Line for line, the listing below is to be transcribed exactly.

___

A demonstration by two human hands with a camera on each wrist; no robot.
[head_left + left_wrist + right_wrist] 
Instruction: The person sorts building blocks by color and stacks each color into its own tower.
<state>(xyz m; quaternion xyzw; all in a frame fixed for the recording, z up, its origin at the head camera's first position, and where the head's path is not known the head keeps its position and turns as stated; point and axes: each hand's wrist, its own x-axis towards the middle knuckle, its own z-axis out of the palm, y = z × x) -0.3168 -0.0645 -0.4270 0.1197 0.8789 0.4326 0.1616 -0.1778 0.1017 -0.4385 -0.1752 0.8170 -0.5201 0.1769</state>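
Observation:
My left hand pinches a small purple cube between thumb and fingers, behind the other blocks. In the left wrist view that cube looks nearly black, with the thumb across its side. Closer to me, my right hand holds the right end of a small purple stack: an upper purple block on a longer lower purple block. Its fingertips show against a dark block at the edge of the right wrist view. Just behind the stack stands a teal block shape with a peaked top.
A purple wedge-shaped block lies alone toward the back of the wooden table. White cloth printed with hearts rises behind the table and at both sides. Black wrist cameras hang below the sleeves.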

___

* [Task result]
A demonstration by two human hands with a camera on each wrist; no robot.
[head_left + left_wrist + right_wrist] 
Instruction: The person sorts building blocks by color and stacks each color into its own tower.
<state>(xyz m; quaternion xyzw; all in a frame fixed for the recording, z up, its origin at the head camera's first position, and where the head's path is not known the head keeps its position and turns as stated; point and axes: each hand's wrist, its own x-axis towards the middle knuckle, its own z-axis out of the palm, y = z × x) -0.3168 -0.0645 -0.4270 0.1197 0.8789 0.4326 0.1616 -0.1778 0.1017 -0.4385 -0.1752 0.8170 -0.5201 0.1769</state>
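Observation:
My left hand pinches a small purple cube between thumb and fingers, behind the other blocks. In the left wrist view that cube looks nearly black, with the thumb across its side. Closer to me, my right hand holds the right end of a small purple stack: an upper purple block on a longer lower purple block. Its fingertips show against a dark block at the edge of the right wrist view. Just behind the stack stands a teal block shape with a peaked top.
A purple wedge-shaped block lies alone toward the back of the wooden table. White cloth printed with hearts rises behind the table and at both sides. Black wrist cameras hang below the sleeves.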

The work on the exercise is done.